In the listing below, locate the line containing "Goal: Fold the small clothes" and the line containing "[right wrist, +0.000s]". Output both of them and every line between, exactly as written, and nothing more.

===== Data

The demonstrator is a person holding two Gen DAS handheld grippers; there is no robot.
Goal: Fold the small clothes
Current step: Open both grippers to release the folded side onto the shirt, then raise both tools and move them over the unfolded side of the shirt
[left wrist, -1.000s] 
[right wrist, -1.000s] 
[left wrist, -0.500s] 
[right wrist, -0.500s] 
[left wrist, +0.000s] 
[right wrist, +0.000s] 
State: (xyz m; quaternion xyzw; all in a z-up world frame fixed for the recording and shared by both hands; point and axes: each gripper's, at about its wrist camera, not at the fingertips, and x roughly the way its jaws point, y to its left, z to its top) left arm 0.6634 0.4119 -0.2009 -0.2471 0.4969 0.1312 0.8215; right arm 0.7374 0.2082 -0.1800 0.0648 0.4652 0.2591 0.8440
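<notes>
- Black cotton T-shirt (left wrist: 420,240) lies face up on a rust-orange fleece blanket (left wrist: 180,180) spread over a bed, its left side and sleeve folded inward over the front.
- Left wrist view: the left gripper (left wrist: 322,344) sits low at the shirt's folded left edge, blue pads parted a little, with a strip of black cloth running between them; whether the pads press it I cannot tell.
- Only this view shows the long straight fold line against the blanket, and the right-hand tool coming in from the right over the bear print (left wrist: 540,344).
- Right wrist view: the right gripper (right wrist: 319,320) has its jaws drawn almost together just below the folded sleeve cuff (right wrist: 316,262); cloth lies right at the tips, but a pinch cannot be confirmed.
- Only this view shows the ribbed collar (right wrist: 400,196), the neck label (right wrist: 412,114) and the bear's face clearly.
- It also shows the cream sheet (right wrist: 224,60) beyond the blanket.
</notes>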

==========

> Exercise solution
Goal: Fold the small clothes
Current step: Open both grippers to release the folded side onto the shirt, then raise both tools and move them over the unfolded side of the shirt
[left wrist, -1.000s] 
[right wrist, -1.000s] 
[left wrist, -0.500s] 
[right wrist, -0.500s] 
[left wrist, +0.000s] 
[right wrist, +0.000s] 

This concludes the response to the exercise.